I subscribe and donate to this online newpaper because I thought it was for local issues and not just someone’s personal platform for whatever they decide to write.
I thought this post was about the ideas and concerns of local people. We in Sierra County think about, are concerned with, and relate to all kinds of issues larger than the locality. Doesn’t that make these issues local? Furthermore, the ideas and thoughts that circulate locally are just like the language we speak here, the money we spend, the groceries and gas we buy. They all come from non-local sources, but that doesn’t make rising prices at Bullock’s or Walmart any less a local issue. As a colony of the bigger world, everything we do here, including thinking, derives from the outside. In that sense, real localism begins by acknowledging our dependency.

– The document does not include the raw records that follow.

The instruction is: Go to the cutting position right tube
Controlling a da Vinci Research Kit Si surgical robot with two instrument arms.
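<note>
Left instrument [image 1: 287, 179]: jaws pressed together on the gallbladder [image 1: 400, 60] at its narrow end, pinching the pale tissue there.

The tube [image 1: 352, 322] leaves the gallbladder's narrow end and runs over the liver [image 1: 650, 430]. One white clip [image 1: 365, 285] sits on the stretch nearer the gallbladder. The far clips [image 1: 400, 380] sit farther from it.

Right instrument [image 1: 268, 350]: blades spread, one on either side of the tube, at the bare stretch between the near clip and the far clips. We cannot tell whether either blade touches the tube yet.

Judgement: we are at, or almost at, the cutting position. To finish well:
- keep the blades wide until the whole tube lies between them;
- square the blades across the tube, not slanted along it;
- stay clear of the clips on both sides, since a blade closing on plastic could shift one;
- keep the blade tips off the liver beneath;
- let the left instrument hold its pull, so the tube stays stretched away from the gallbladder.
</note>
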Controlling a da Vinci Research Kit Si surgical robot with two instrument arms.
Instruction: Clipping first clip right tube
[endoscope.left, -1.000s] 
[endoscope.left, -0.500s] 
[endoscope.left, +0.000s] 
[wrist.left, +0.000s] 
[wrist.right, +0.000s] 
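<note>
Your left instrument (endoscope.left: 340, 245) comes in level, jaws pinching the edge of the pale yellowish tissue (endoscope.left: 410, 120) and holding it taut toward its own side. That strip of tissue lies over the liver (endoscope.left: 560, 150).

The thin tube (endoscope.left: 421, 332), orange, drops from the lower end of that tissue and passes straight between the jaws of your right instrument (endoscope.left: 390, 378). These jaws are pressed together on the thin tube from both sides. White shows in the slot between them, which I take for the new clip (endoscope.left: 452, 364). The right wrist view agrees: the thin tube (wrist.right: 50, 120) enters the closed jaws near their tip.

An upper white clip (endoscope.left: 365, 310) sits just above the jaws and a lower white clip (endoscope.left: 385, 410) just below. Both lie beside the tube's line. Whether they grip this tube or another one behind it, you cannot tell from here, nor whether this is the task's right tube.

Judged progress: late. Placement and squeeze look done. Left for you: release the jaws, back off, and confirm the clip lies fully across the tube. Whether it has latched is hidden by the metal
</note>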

Your publication should stick to investigative reporting. I don’t need to read a lot of general blather. there should be a Content Alert mailing list for investigative reporting articles, such as Kathleen Sloan writes, which I would like to be on, and another list for personal opinions of other random people such as this author, and I would like to be removed from that list. News covers actual events, and does not consist of solely opinions on general topics. Thanks.
Please create one mailing list for Content Alerts that deal with actual local events and put me on that list. Make another mailing list for Content Alerts for people that have time to read rambling opinions not dealing with concrete local issues. Make sure I am not on that list.
We will, of course, consider your request, but can you give a reason to do what you want? At the present time, all articles are prominently labeled as NEWS, ANALYSIS, PERSPECTIVE, etc. The authors of the articles are also plainly shown. You do not have to read things you do not want to read. What, then, is the problem that you want us to address?
This website intends to promote public discussion. That means not only the presentation of facts but the presentation of argumentation (rather than name-calling or dismissal). It means the use of reasoning in order to interpret those facts in order to form an opinion. The public discussion we seek to promote is the process whereby publicly, socially, and politically useful opinion is formed. We do not think that useful opinions are simple ughs, grunts, and a thumbs up or down sign of personal approval or disapproval. Opinions, especially, conflicting opinions, serve the public only in the form of public discussion, through a process of articulation. That is the reason why news, local or international, has meaning.
You have commented several times on this article without once engaging in its subject, its facts, its reasoning, or its conclusion (i.e., its opinion or perspective). You have said that it is not of local interest without saying why or based on what evidence. I have explained why I think the article is about concerns that are indeed local. You have not responded to that explanation. Since these comments are public discussion, would you, please, use this public forum to articulate your objection and to answer? Why should we do what you want, since we already give readers fair notice of what they are about to read?